- **Task**
Include in the output exactly the lines from the opening of the data through the line containing "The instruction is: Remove", and nothing more.
↓↓↓
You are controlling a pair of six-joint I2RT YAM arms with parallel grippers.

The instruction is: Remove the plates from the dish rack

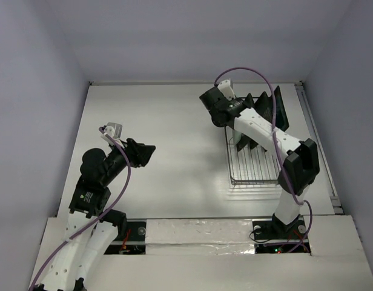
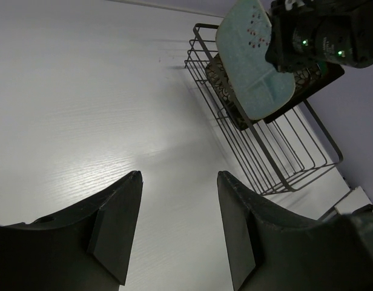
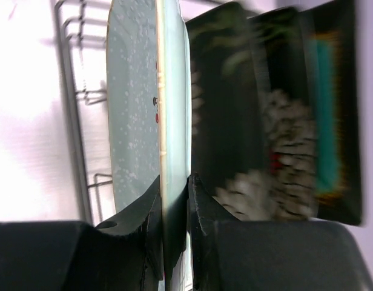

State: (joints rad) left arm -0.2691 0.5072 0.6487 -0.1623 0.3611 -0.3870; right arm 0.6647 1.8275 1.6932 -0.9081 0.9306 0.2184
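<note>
Gripping the pale mint green plate (image 3: 135, 109) by its upper rim, your right gripper (image 3: 174, 188) is pinching the thin edge between both fingers, so you are working the very first step of the unloading: taking the outermost plate out of the dish rack (image 1: 254, 167). That plate is standing on edge at the rack's far end, on the side facing your left arm, and I cannot tell whether its lower edge is already clearing the wires. Your left gripper (image 2: 179, 200) is hanging released and empty over the bare table (image 2: 83, 91), well apart from the rack on its left side. The next move, as I am judging it, is calling for a straight lift until the plate is coming free of the prongs, then a carry to the table left of the rack. Counting for you: four plates in all, one mint green, two black flowered ones (image 3: 223, 109) (image 3: 283, 121) standing just behind it, and one teal-centred plate (image 3: 329, 109) at the rack's far right side; one rack; none lying on the table.
</note>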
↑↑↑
- **Task answer**
You are controlling a pair of six-joint I2RT YAM arms with parallel grippers.

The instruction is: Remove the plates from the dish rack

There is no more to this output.